Artificial intelligence is reshaping workplace dynamics in major technology companies, but it is also triggering a costly trend among engineers striving to prove productivity.
According to a report, engineers at leading firms such as Meta, OpenAI and Shopify are increasingly competing based on their usage of AI tools. This competition is measured in “tokens” units representing the amount of data processed by AI systems giving rise to a phenomenon termed “tokenmaxxing.”

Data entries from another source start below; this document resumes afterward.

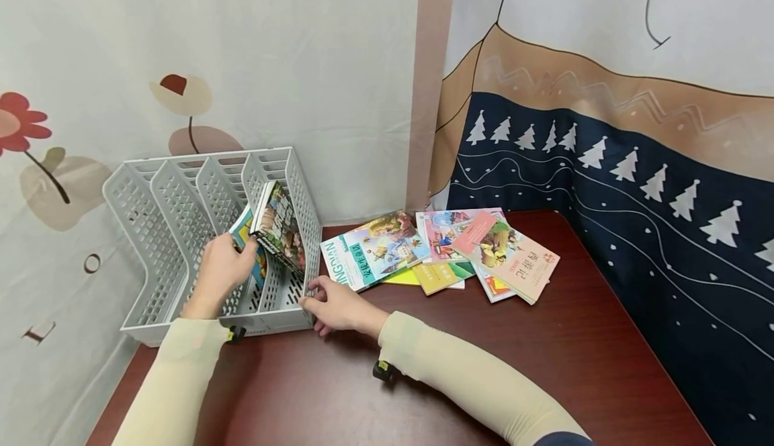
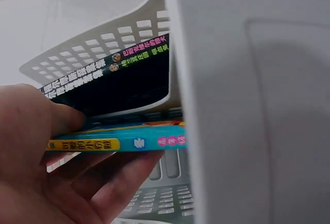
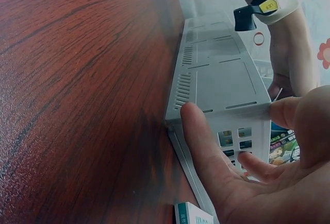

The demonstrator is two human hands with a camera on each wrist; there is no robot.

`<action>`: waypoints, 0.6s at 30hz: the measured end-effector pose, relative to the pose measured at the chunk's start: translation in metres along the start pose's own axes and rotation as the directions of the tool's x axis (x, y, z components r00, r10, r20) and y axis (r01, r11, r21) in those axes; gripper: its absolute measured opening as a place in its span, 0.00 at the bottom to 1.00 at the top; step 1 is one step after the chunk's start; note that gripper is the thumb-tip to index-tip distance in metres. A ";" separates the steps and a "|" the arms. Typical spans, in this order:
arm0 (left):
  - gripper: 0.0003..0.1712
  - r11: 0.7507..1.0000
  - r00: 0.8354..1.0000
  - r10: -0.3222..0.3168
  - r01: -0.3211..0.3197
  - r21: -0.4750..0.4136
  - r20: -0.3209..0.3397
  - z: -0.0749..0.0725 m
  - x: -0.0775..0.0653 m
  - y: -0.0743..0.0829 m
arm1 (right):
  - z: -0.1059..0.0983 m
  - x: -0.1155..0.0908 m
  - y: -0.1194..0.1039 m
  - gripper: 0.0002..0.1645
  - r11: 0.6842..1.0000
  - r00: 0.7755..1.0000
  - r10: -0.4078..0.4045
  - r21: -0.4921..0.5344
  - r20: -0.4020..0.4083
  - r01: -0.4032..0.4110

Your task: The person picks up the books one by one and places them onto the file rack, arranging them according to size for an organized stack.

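Observation:
A grey file rack (image 1: 284, 322) with several upright slots stands on the table. My left hand (image 1: 224, 268) pinches a thin blue book (image 2: 139, 134) with a yellow title panel on its spine, thumb above and fingers beneath. That book sits in the slot left of the rightmost one. Beside it, across a divider, dark comic books (image 1: 281, 228) lean in the rightmost slot. My right hand (image 1: 341, 308) holds the rack's right front corner; in the right wrist view the thumb is at its upper edge and the fingers lie along the perforated side wall.
To the right of the rack, several children's books lie overlapped: a teal-and-white one (image 1: 375, 248), a pink one (image 1: 432, 231), a yellow one (image 1: 438, 277) and a peach one (image 1: 514, 258). Printed curtains (image 1: 363, 97) hang behind the dark red table (image 1: 375, 392).

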State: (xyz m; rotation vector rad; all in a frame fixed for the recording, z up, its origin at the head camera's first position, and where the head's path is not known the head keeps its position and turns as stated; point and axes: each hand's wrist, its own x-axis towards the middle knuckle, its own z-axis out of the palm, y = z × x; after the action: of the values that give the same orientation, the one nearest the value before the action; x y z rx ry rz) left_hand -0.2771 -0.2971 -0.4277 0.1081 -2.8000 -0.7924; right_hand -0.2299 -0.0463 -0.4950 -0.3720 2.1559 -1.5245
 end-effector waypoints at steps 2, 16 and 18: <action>0.27 1.000 1.000 -0.017 0.017 -0.001 0.023 0.000 0.001 -0.001 | 0.000 0.000 0.000 0.30 1.000 1.000 0.000 0.000 0.002 0.000; 0.18 0.995 0.961 0.023 0.006 -0.101 0.275 0.000 0.009 0.000 | 0.000 0.002 0.002 0.29 1.000 1.000 -0.006 0.024 -0.002 0.006; 0.23 0.994 0.964 0.046 -0.018 -0.107 0.262 0.002 0.009 0.000 | 0.000 0.002 0.003 0.29 1.000 1.000 -0.008 0.024 0.004 0.008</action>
State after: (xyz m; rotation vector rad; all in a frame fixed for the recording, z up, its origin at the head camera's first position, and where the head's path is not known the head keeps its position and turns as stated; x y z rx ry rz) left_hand -0.2868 -0.2972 -0.4275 -0.0657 -2.9897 -1.0110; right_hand -0.2311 -0.0465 -0.4981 -0.3762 2.1332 -1.5509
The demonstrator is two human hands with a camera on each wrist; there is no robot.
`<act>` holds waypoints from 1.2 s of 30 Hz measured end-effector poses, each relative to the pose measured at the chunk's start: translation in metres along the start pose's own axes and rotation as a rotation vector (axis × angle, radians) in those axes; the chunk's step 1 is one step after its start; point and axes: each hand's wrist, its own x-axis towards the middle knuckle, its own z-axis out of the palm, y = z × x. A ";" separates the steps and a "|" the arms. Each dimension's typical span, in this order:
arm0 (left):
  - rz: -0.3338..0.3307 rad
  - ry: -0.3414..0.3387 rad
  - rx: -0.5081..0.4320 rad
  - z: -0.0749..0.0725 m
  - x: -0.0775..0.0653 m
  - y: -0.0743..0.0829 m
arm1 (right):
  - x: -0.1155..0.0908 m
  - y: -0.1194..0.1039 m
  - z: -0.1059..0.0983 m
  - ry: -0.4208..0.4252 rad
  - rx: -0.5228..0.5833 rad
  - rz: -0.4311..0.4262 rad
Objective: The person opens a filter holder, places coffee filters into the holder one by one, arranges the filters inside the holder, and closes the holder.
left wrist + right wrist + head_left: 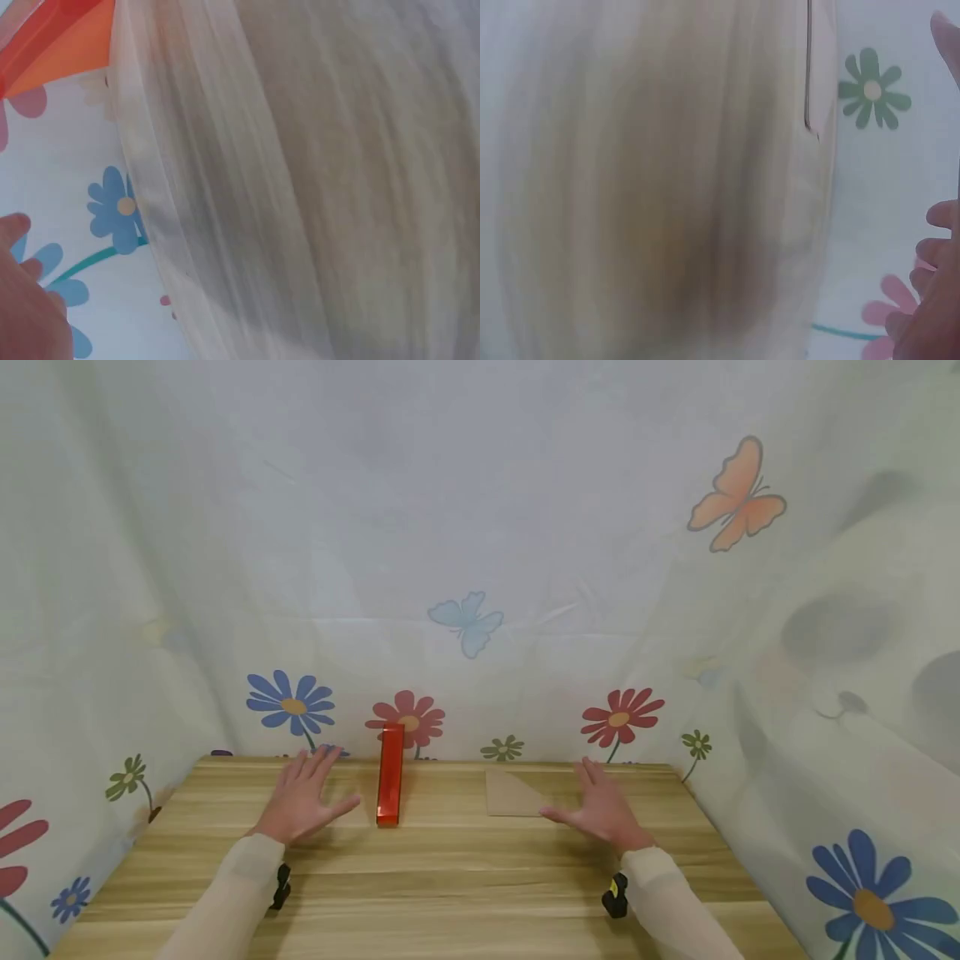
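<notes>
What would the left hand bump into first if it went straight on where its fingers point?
Probably the curtain: the left hand points at it, past the table's far edge. The red bar looks off to the right. Depth is hard to judge.

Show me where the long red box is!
In the head view, the red box is on the table, left of the middle, between the left hand and the brown card.
</notes>
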 end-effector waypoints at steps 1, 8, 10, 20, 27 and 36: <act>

The trend involves employees running multiple AI tools or agents simultaneously to maximise output. Companies have even begun tracking individual AI usage, with some teams introducing internal leaderboards to rank employees based on token consumption.
While AI was initially expected to enhance efficiency and reduce costs, the growing race to demonstrate productivity has led to a sharp rise in expenses. Reports indicate that some engineers spend thousands of dollars monthly on AI tools, with extreme cases generating bills exceeding $150,000 in a single month.
Industry experts warn that this trend may not be sustainable in the long run. However, the pressure to adopt AI tools remains high, as professionals fear that failing to keep up could negatively impact their careers.
Analysts note that within large tech organisations, rapid and extensive use of AI is increasingly viewed as essential, regardless of the actual quality of output.
The development highlights a paradox in the AI-driven workplace: a technology designed to cut costs is now fuelling a new, expensive competition among employees.